## WORK ORDER
Output every line of the listing, exactly and completely.

## SOURCE MATERIAL
+ + + + +

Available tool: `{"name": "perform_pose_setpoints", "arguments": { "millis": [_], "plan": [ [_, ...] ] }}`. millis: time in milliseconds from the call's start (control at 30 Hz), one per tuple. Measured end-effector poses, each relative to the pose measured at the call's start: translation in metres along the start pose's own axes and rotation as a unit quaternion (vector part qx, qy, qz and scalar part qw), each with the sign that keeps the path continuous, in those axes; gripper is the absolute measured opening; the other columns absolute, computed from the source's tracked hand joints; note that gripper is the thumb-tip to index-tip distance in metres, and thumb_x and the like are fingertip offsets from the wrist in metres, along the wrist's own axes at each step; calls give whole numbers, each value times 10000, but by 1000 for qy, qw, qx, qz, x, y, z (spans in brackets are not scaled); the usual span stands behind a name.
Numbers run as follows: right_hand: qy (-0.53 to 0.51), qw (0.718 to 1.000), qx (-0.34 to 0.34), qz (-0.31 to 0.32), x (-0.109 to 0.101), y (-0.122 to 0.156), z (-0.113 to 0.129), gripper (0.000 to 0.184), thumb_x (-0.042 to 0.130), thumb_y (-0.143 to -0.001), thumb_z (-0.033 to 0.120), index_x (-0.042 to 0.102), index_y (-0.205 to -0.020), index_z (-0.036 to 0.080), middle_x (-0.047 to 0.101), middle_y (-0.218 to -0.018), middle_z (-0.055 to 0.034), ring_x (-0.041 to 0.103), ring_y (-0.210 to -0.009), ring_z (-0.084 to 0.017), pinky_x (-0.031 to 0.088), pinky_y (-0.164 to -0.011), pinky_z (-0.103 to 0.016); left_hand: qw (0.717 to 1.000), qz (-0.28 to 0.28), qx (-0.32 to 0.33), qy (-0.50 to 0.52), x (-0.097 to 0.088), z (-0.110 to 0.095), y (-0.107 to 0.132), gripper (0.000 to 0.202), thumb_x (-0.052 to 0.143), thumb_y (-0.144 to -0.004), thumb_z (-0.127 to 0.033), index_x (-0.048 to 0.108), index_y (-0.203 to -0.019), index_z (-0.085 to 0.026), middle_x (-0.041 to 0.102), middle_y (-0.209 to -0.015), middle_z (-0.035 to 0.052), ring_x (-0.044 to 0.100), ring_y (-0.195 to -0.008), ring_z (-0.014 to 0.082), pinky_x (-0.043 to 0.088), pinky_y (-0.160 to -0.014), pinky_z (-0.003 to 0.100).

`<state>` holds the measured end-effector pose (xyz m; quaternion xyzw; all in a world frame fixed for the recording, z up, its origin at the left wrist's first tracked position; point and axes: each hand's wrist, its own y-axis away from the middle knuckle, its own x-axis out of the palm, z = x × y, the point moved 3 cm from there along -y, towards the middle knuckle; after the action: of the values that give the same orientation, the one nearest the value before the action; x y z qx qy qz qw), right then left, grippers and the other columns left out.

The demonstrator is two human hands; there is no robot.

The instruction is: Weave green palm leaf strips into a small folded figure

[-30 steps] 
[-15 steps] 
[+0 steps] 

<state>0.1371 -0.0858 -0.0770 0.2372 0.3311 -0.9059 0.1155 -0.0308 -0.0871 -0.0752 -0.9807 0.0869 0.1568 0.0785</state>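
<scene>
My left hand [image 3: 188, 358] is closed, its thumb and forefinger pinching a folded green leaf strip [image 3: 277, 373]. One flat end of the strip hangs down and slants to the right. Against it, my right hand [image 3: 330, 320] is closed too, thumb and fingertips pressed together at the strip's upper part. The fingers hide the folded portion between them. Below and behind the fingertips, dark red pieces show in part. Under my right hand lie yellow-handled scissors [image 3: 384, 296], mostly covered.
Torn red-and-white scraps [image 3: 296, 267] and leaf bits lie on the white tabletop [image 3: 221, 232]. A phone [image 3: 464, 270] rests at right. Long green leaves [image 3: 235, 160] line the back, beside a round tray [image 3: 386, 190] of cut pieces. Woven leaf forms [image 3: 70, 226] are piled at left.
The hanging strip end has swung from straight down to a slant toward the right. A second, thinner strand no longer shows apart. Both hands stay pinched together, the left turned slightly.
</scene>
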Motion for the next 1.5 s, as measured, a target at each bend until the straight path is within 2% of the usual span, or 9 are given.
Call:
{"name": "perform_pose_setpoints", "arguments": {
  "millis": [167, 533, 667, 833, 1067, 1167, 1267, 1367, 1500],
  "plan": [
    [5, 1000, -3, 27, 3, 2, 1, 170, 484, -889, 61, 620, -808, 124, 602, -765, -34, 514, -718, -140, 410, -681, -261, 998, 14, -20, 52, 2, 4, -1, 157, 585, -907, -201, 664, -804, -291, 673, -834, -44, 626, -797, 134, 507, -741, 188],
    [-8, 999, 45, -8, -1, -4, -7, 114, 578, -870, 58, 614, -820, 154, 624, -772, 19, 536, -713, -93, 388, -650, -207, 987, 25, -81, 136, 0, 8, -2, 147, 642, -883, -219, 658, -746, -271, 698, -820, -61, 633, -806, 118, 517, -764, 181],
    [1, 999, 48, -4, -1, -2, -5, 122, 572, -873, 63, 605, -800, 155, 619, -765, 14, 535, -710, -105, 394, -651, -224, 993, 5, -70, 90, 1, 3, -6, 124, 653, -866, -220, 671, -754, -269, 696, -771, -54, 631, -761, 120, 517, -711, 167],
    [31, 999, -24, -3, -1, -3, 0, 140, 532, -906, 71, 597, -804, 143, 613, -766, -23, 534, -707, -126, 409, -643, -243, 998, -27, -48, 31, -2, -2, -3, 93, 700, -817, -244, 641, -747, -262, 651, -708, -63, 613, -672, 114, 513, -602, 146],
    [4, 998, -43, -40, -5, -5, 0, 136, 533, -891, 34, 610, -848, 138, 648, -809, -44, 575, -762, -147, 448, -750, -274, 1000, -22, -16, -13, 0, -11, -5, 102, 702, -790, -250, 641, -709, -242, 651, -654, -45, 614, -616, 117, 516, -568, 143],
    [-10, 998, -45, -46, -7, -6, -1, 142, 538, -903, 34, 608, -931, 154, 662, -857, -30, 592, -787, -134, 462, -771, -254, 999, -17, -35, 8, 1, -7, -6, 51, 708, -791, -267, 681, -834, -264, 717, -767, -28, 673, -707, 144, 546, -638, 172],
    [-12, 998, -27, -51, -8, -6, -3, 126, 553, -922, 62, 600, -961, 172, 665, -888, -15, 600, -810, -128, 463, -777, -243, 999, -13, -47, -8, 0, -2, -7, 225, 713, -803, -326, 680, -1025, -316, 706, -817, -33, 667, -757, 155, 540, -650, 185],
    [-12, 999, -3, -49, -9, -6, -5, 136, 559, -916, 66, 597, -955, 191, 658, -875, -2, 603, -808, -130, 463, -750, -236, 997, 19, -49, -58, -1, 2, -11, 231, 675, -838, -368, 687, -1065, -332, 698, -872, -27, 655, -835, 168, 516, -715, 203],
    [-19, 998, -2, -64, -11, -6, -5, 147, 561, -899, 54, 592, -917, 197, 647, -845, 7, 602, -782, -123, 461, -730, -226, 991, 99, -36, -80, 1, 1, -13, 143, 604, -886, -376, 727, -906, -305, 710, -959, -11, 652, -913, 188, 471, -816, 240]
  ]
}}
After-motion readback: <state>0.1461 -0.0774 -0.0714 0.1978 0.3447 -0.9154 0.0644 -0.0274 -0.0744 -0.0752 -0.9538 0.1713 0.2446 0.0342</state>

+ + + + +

## ANSWER SPACE
Available tool: `{"name": "perform_pose_setpoints", "arguments": { "millis": [_], "plan": [ [_, ...] ] }}`. millis: time in milliseconds from the call's start (control at 30 Hz), one per tuple. Measured end-effector poses, each relative to the pose measured at the call's start: translation in metres along the start pose's own axes and rotation as a unit quaternion (vector part qx, qy, qz and scalar part qw), each with the sign that keeps the path continuous, in those axes; gripper is the absolute measured opening; the other columns absolute, computed from the source's tracked hand joints; note that gripper is the thumb-tip to index-tip distance in metres, and thumb_x and the like are fingertip offsets from the wrist in metres, along the wrist's own axes at each step; calls give whole numbers, each value times 10000, but by 1000 for qy, qw, qx, qz, x, y, z (spans in brackets are not scaled); the usual span stands behind a name.
Numbers run as follows: right_hand: qy (-0.53 to 0.51), qw (0.718 to 1.000), qx (-0.34 to 0.34), qz (-0.31 to 0.32), x (-0.109 to 0.101), y (-0.122 to 0.156), z (-0.113 to 0.129), gripper (0.000 to 0.184), thumb_x (-0.042 to 0.130), thumb_y (-0.143 to -0.001), thumb_z (-0.033 to 0.120), index_x (-0.042 to 0.102), index_y (-0.205 to -0.020), index_z (-0.036 to 0.080), middle_x (-0.047 to 0.101), middle_y (-0.218 to -0.018), middle_z (-0.055 to 0.034), ring_x (-0.041 to 0.103), ring_y (-0.210 to -0.009), ring_z (-0.084 to 0.017), pinky_x (-0.031 to 0.088), pinky_y (-0.164 to -0.011), pinky_z (-0.103 to 0.016); left_hand: qw (0.717 to 1.000), qz (-0.28 to 0.28), qx (-0.32 to 0.33), qy (-0.50 to 0.52), x (-0.097 to 0.088), z (-0.110 to 0.095), y (-0.107 to 0.132), gripper (0.000 to 0.202), thumb_x (-0.052 to 0.143), thumb_y (-0.144 to -0.004), thumb_z (-0.127 to 0.033), index_x (-0.048 to 0.108), index_y (-0.203 to -0.019), index_z (-0.085 to 0.026), middle_x (-0.041 to 0.102), middle_y (-0.209 to -0.015), middle_z (-0.035 to 0.052), ring_x (-0.044 to 0.100), ring_y (-0.195 to -0.008), ring_z (-0.014 to 0.082), pinky_x (-0.043 to 0.088), pinky_y (-0.160 to -0.014), pinky_z (-0.003 to 0.100).

`<state>` holds the measured end-effector pose (xyz m; quaternion xyzw; all in a world frame fixed for the recording, z up, its origin at the left wrist's first tracked position; point and axes: each hand's wrist, its own y-axis away from the middle knuckle, its own x-axis out of the palm, z = x × y, the point moved 3 cm from there along -y, towards the middle knuckle; after the action: of the values that give the same orientation, the one nearest the value before the action; x y z qx qy qz qw), right then left, grippers and the other columns left out.

The demonstrator is two human hands; there is no robot.

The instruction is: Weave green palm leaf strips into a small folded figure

[-30 steps] 
[-15 steps] 
[+0 steps] 

<state>0.1371 -0.0858 -0.0770 0.2372 0.3311 -0.9059 0.1155 -0.0308 -0.0871 -0.0752 -0.9807 0.0869 0.1568 0.0785</state>
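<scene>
My left hand [image 3: 188, 358] is closed, its thumb and forefinger pinching a folded green leaf strip [image 3: 277, 373]. One flat end of the strip hangs down and slants to the right. Against it, my right hand [image 3: 330, 320] is closed too, thumb and fingertips pressed together at the strip's upper part. The fingers hide the folded portion between them. Below and behind the fingertips, dark red pieces show in part. Under my right hand lie yellow-handled scissors [image 3: 384, 296], mostly covered.
Torn red-and-white scraps [image 3: 296, 267] and leaf bits lie on the white tabletop [image 3: 221, 232]. A phone [image 3: 464, 270] rests at right. Long green leaves [image 3: 235, 160] line the back, beside a round tray [image 3: 386, 190] of cut pieces. Woven leaf forms [image 3: 70, 226] are piled at left.
The hanging strip end has swung from straight down to a slant toward the right. A second, thinner strand no longer shows apart. Both hands stay pinched together, the left turned slightly.
</scene>
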Motion for the next 1.5 s, as measured, a target at each bend until the straight path is within 2% of the usual span, or 9 are given.
Call:
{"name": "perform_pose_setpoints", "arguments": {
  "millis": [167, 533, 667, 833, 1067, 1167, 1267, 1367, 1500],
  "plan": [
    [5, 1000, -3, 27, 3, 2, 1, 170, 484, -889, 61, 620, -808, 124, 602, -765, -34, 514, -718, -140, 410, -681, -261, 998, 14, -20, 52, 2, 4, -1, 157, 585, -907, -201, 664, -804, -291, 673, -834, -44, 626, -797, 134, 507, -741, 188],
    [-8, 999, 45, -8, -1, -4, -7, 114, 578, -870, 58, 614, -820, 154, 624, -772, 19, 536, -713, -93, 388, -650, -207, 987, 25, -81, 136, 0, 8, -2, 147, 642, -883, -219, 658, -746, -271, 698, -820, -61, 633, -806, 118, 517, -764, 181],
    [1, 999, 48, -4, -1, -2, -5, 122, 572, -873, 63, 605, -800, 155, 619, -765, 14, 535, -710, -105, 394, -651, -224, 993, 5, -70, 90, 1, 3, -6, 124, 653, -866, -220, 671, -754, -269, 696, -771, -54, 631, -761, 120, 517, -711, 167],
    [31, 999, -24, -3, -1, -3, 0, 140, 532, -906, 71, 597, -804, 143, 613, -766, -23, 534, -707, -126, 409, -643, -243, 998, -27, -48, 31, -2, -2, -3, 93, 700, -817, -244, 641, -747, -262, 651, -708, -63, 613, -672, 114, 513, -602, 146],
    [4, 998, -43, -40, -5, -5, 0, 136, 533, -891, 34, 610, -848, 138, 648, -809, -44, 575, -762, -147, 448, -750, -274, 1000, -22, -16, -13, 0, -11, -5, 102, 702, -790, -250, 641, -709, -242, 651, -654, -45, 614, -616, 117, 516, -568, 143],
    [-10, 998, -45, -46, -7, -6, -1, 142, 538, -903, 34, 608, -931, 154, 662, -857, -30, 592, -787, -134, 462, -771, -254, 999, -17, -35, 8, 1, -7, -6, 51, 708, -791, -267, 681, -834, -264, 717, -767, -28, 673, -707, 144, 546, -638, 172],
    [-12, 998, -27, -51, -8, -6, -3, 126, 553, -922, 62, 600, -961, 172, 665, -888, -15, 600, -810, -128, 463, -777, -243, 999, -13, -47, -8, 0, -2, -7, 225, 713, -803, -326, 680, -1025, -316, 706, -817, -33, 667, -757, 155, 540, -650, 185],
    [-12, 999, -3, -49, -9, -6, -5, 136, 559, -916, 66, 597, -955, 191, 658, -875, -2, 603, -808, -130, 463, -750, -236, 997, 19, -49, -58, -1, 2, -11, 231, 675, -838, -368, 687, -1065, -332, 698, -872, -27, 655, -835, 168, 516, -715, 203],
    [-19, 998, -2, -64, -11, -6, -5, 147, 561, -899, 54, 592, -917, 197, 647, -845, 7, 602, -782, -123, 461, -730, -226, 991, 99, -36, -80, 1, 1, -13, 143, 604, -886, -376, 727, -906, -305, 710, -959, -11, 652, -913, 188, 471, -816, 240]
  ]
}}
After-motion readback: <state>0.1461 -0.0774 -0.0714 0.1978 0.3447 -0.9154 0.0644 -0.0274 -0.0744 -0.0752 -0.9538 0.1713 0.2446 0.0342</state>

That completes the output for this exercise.